## Task prompt:
Exactly the lines from the one holding "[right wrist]" through the end of the material below must be printed, nothing more, and the pictures must be dropped.
--- START ---
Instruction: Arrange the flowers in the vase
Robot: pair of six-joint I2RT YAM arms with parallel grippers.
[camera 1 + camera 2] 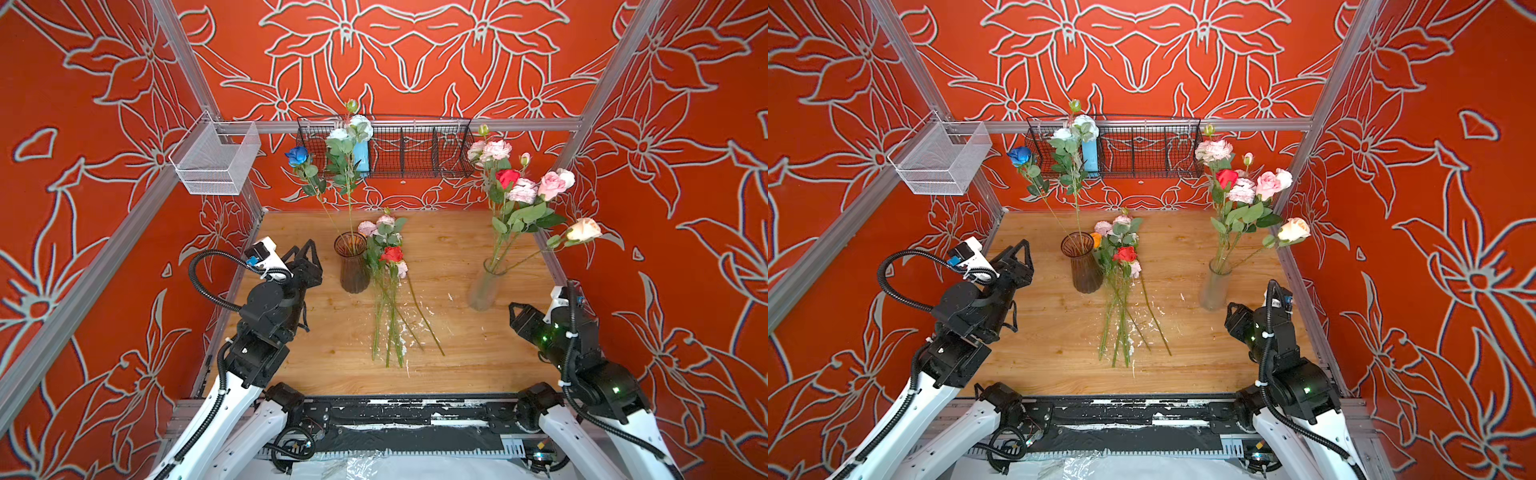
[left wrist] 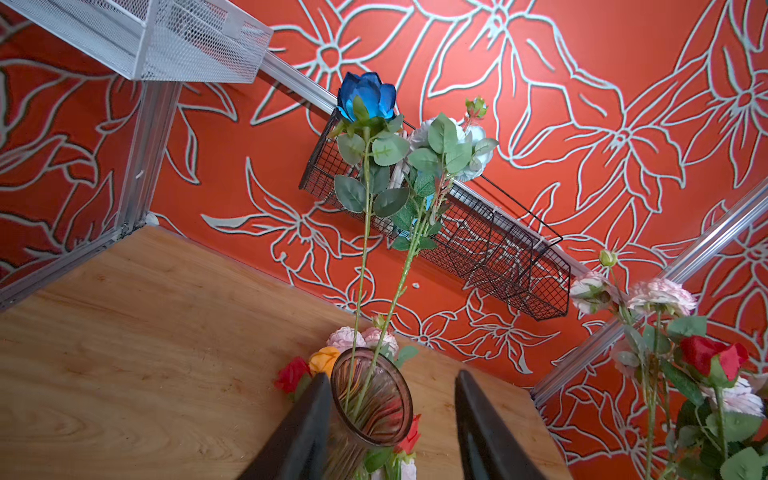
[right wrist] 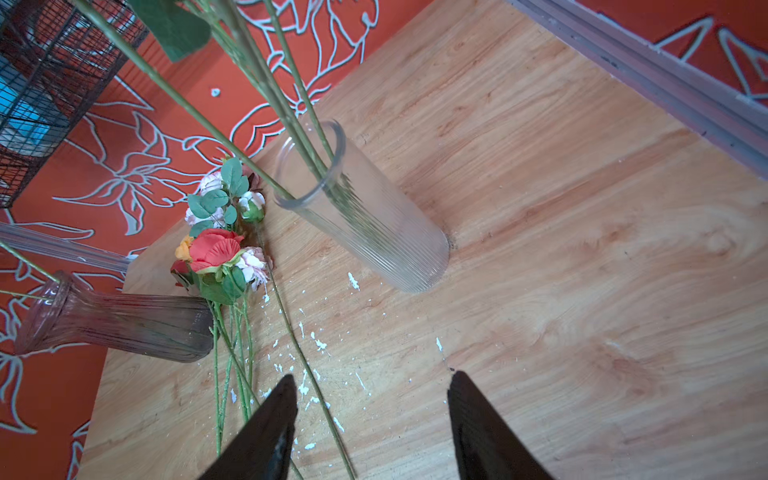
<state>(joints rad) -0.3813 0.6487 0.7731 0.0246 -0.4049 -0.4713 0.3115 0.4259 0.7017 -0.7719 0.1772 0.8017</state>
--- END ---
## Result for this task:
[right wrist] 
<state>(joints rad) -0.3813 0.6487 0.7731 0.0246 -0.4049 -0.4713 0.3115 0.4259 0.7017 -0.7719 0.1772 0.8017</state>

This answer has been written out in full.